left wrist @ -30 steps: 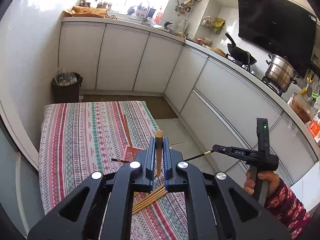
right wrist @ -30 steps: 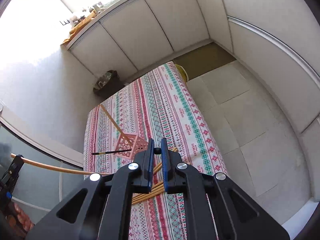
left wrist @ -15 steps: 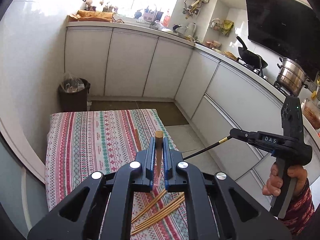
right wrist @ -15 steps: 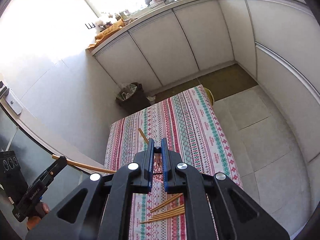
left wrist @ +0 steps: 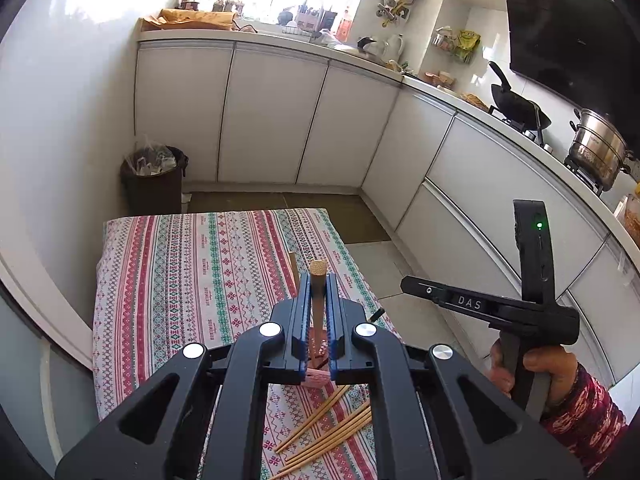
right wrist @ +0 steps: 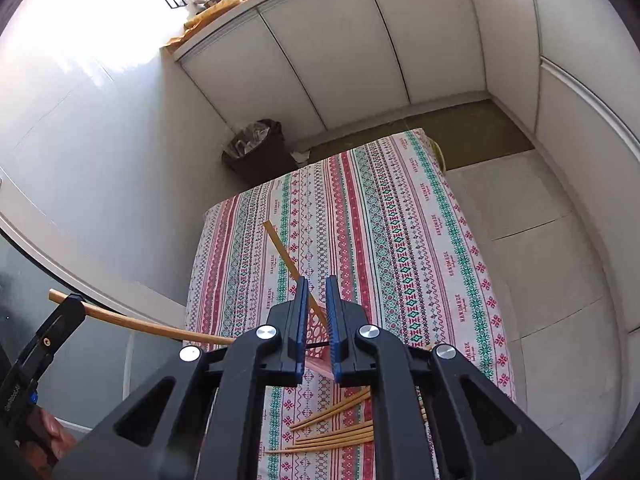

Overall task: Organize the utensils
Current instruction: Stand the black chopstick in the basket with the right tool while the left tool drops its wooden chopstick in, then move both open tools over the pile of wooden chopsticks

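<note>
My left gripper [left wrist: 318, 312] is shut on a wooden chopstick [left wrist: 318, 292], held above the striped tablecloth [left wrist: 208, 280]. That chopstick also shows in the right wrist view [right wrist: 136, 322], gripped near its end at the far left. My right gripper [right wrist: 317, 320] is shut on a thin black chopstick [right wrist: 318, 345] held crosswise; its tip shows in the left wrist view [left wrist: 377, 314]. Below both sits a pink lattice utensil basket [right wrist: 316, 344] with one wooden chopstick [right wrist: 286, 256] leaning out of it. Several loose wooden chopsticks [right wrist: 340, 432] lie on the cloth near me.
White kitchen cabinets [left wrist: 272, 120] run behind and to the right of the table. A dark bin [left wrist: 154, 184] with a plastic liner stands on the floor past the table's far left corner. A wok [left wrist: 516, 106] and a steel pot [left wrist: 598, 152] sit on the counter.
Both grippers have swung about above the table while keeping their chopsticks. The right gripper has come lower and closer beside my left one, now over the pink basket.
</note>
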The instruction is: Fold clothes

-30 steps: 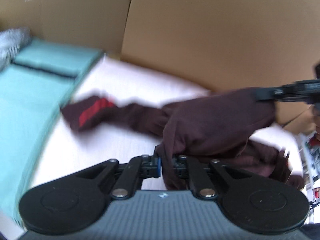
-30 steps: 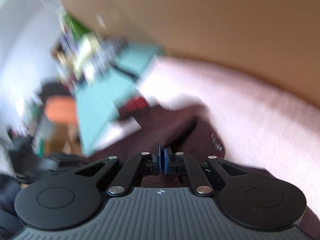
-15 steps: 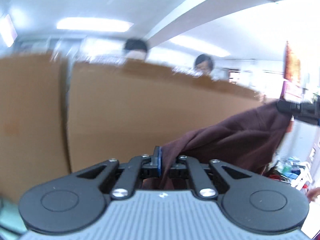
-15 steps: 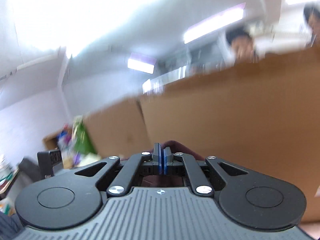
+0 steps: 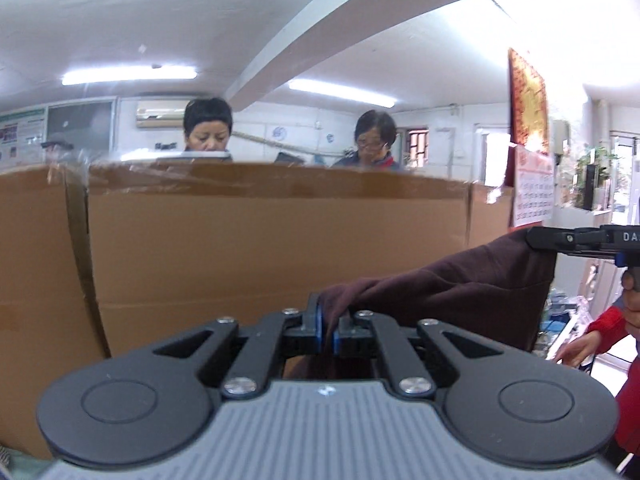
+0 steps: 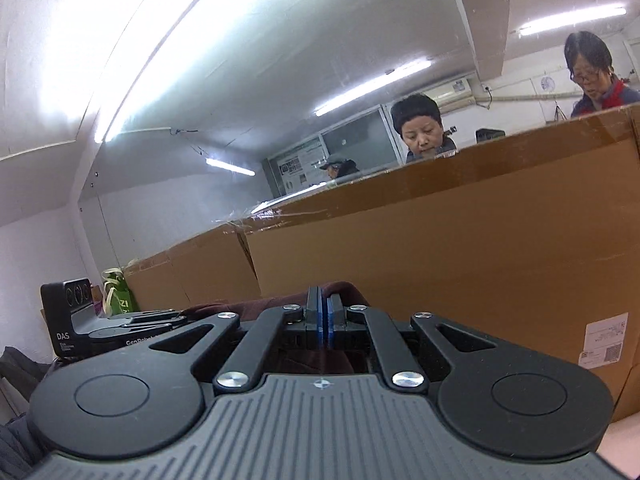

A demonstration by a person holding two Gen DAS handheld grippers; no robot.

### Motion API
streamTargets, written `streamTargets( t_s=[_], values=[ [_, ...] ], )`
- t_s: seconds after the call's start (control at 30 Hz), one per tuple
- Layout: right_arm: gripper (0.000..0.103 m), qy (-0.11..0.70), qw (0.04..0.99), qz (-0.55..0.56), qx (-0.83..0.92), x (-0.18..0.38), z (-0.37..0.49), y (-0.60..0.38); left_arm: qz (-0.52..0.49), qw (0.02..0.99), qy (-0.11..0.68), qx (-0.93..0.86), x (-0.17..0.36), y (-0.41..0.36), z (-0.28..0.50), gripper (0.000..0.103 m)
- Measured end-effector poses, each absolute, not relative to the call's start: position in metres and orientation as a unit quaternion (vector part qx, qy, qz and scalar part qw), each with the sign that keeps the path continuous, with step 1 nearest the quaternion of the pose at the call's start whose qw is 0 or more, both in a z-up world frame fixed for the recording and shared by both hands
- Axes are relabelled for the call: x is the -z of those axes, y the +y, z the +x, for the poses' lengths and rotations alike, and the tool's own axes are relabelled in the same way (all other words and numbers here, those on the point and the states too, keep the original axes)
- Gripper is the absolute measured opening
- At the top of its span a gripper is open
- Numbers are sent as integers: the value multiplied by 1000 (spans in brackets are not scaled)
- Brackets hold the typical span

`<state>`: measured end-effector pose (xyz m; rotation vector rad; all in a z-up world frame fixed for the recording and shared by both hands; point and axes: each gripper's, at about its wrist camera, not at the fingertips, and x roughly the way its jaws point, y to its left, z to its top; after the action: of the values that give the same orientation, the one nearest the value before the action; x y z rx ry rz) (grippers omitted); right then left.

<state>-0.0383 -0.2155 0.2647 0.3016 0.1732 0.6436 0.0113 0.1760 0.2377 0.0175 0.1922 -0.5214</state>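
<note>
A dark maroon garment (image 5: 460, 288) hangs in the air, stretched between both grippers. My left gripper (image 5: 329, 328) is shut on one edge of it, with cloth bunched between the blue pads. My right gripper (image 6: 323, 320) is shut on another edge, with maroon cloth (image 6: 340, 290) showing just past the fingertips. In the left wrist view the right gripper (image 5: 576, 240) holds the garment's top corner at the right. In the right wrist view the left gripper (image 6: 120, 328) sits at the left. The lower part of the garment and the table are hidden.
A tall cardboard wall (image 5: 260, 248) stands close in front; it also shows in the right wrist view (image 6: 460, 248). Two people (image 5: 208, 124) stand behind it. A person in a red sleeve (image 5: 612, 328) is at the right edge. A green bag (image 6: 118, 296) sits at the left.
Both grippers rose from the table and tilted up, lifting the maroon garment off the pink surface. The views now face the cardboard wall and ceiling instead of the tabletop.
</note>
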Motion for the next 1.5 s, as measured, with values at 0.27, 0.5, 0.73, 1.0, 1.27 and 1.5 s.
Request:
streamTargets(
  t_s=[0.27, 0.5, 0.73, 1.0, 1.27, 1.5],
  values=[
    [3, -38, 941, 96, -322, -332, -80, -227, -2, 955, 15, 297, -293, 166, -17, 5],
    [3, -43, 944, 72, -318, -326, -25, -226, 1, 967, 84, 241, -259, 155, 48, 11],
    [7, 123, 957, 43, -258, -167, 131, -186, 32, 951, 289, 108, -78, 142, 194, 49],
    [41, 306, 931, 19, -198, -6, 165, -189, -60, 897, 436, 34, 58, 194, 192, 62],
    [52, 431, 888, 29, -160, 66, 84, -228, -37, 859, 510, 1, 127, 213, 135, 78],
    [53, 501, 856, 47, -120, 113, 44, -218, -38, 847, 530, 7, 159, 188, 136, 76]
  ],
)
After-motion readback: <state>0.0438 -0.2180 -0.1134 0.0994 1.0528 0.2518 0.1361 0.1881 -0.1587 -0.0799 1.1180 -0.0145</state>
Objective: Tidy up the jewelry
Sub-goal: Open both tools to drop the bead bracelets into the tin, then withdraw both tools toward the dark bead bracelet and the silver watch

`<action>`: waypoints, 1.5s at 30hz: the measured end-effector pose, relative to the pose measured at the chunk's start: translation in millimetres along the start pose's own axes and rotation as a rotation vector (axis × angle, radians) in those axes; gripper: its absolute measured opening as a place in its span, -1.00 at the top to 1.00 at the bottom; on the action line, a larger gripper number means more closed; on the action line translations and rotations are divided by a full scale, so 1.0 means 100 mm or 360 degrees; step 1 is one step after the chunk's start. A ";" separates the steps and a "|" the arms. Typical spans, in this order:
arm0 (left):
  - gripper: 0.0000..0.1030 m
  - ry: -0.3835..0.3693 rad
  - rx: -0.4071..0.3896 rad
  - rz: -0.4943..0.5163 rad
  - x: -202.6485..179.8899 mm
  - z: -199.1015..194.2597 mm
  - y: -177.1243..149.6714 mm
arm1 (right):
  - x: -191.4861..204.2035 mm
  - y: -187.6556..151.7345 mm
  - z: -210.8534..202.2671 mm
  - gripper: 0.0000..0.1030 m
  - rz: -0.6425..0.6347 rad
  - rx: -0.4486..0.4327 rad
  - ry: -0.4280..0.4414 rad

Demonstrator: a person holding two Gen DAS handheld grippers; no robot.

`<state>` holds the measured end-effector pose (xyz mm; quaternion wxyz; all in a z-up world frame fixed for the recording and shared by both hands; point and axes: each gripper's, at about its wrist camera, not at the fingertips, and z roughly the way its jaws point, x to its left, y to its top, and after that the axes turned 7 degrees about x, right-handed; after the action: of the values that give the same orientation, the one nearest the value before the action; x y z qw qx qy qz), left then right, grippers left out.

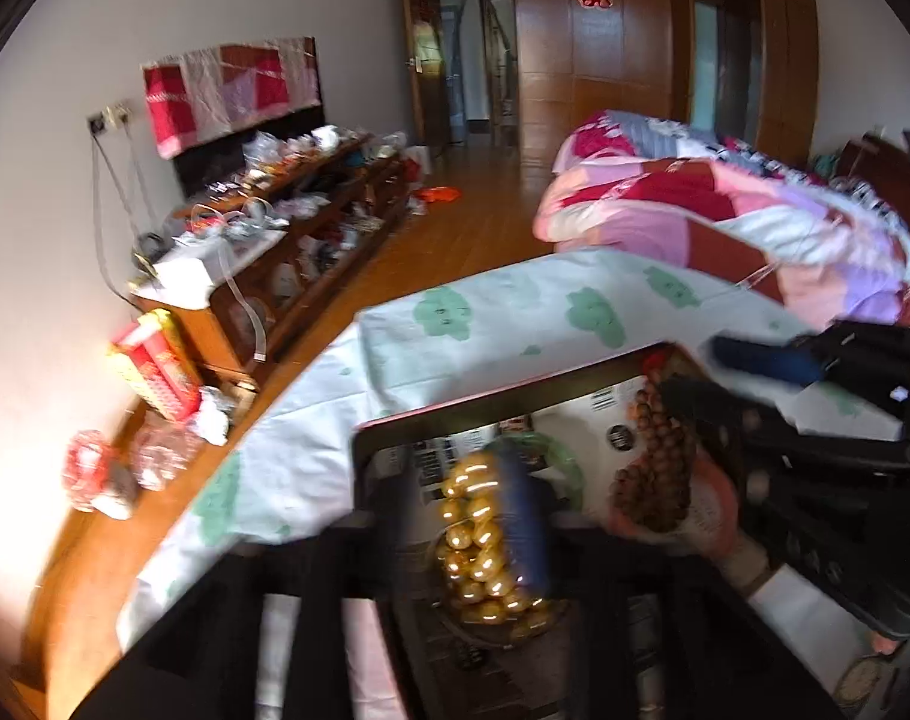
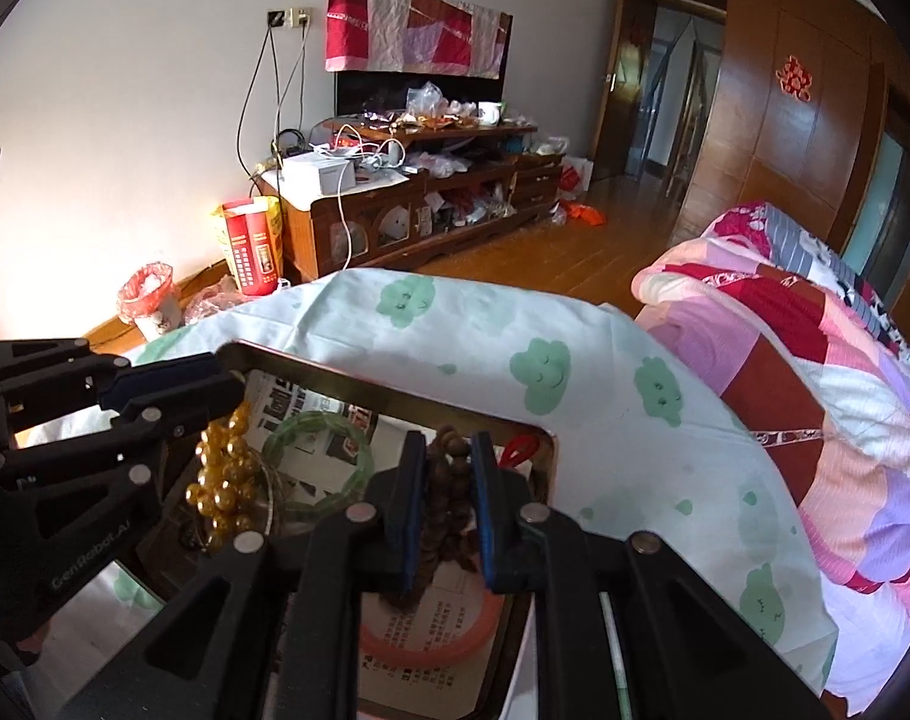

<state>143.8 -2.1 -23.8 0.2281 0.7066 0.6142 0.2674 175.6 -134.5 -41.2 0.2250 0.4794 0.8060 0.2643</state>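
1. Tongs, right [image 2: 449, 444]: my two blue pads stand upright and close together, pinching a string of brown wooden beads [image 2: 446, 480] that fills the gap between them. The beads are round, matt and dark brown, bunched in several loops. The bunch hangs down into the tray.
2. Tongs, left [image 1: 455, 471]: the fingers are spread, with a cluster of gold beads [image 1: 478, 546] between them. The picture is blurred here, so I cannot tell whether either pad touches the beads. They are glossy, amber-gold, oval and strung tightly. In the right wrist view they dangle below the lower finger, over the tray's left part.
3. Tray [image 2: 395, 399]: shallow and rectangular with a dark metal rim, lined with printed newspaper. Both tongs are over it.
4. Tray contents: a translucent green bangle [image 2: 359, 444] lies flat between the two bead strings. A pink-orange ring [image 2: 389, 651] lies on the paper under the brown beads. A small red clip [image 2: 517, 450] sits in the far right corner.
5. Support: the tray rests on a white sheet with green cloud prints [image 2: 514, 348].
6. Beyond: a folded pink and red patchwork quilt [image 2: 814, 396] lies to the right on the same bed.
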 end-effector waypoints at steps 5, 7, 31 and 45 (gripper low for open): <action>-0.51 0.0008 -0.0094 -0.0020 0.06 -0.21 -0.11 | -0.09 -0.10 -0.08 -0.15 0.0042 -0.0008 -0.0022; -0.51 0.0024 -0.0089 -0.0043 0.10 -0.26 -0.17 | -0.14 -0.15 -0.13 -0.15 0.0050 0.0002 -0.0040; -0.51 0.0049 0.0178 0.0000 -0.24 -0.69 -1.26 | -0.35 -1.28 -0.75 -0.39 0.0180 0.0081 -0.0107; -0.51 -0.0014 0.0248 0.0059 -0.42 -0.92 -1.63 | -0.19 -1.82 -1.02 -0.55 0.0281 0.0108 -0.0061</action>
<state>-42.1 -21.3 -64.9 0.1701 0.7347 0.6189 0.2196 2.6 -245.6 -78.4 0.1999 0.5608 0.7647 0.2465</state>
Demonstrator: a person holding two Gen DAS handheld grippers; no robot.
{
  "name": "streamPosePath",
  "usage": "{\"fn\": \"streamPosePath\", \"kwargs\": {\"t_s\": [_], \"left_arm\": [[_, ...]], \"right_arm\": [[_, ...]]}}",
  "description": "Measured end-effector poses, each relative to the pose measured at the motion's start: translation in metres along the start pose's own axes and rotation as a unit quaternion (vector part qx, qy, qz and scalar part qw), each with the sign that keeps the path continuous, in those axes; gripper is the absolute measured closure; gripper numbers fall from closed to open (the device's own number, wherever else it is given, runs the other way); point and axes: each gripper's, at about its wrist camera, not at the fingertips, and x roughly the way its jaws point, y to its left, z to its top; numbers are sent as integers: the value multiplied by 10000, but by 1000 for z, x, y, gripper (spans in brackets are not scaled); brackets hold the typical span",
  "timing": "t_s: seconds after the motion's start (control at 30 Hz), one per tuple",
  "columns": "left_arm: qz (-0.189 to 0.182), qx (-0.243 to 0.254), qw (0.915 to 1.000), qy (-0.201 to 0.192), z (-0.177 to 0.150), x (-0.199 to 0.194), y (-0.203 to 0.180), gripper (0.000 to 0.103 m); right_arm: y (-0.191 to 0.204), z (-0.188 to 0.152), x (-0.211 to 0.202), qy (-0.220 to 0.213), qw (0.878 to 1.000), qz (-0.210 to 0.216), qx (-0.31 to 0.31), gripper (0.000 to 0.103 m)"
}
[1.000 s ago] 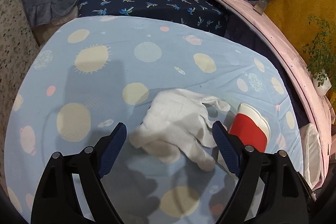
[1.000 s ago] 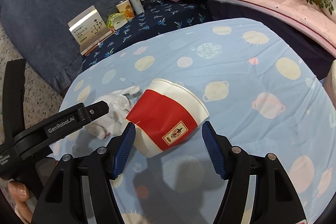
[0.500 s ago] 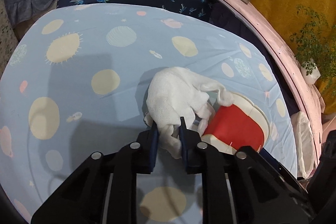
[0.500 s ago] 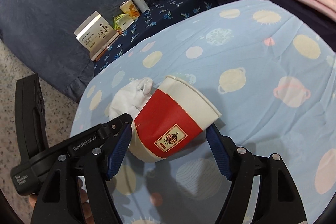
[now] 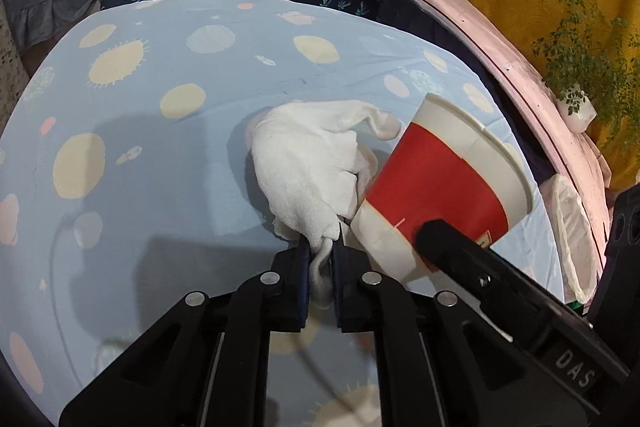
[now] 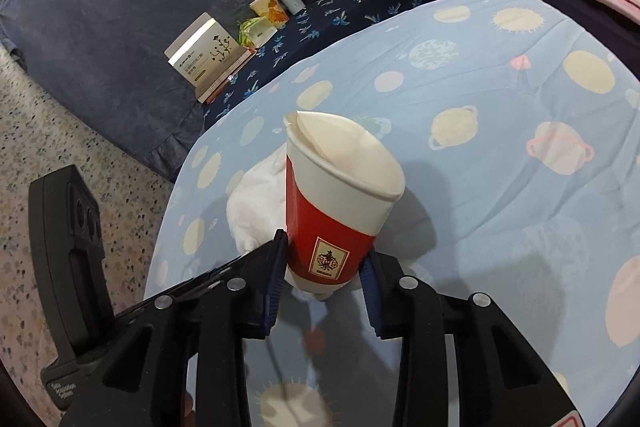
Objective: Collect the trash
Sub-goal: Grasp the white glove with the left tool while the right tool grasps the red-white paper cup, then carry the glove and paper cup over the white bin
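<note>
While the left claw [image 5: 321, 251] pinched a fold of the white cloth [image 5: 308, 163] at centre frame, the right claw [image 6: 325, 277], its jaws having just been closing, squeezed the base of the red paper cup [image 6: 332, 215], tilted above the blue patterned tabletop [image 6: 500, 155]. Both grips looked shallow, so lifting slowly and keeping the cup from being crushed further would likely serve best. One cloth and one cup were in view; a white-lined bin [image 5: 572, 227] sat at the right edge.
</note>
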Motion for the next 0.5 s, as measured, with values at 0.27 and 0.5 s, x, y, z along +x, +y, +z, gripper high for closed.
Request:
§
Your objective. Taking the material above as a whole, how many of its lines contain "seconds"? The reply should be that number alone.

Your response. 2